Write out again each line of the material below, unchanged, from the first one to the line that holds "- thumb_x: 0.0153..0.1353".
══ Supplied material ══
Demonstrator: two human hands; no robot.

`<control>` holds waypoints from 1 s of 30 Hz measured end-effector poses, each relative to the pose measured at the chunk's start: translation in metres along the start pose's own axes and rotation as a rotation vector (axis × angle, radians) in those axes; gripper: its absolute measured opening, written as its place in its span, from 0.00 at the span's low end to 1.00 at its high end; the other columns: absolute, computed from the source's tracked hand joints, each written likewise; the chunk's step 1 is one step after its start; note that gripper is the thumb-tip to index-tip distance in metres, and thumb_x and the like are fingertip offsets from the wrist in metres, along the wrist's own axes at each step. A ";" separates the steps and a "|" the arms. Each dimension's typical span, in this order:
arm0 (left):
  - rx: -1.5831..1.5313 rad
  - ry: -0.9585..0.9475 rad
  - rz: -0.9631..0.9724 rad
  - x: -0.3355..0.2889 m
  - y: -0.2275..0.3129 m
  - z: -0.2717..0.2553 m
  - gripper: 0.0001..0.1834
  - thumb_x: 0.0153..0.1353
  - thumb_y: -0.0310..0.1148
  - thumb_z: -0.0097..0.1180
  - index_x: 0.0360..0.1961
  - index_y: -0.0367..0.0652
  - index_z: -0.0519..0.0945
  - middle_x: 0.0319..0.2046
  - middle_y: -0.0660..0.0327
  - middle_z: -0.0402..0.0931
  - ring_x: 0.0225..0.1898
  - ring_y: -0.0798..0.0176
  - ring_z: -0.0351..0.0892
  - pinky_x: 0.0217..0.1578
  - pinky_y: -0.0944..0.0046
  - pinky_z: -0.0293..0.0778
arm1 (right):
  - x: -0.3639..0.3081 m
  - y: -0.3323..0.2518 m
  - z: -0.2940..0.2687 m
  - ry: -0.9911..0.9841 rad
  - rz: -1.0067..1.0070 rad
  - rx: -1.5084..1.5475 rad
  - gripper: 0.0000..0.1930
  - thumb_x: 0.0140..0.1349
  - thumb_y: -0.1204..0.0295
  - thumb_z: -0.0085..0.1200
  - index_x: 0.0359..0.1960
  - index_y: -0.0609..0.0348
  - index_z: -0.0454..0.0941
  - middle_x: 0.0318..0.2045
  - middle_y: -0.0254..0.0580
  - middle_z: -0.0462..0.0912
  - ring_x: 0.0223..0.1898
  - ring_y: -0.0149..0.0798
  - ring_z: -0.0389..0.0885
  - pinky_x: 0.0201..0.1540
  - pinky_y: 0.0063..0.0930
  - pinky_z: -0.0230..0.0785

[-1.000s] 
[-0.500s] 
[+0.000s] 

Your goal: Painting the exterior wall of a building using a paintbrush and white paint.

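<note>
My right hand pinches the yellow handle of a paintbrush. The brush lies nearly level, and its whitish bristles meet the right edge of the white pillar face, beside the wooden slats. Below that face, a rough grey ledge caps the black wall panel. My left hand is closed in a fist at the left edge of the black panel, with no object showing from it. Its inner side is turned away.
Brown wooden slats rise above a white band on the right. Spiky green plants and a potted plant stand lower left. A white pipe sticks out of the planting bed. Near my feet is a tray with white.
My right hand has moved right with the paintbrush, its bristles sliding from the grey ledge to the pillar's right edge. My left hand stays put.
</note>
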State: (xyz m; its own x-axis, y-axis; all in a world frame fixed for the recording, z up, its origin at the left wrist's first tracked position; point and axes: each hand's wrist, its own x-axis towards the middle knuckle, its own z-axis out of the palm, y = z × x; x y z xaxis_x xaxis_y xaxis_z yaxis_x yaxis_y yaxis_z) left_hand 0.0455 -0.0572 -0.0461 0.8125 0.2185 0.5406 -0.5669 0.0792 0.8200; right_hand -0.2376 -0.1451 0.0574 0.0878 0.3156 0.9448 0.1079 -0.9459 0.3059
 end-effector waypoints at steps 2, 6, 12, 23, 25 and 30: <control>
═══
» Problem solution
Demonstrator: two human hands; no robot.

`<control>` holds waypoints from 1 s of 30 Hz measured end-effector poses, each relative to the pose measured at the chunk's start: translation in metres along the start pose's own axes and rotation as a rotation vector (axis × angle, radians) in those axes; gripper: its absolute measured opening, written as its place in its span, from 0.00 at the span's low end to 1.00 at its high end; the other columns: absolute, computed from the source's tracked hand joints, each written likewise; the chunk's step 1 is one step after its start; note that gripper is the thumb-tip to index-tip distance in metres, and thumb_x and the like are fingertip offsets from the wrist in metres, along the wrist's own axes at each step. A ";" separates the steps and a "|" the arms. Each dimension's typical span, in this order:
arm0 (left):
  - rx: -1.5831..1.5313 rad
  - ry: -0.9585..0.9475 rad
  - rz: -0.9631..0.9724 rad
  - x: -0.3355..0.2889 m
  - y: -0.2275..0.3129 m
  - z: -0.2717..0.2553 m
  - gripper: 0.0001..0.1834
  - thumb_x: 0.0153..0.1353

The response is now finished.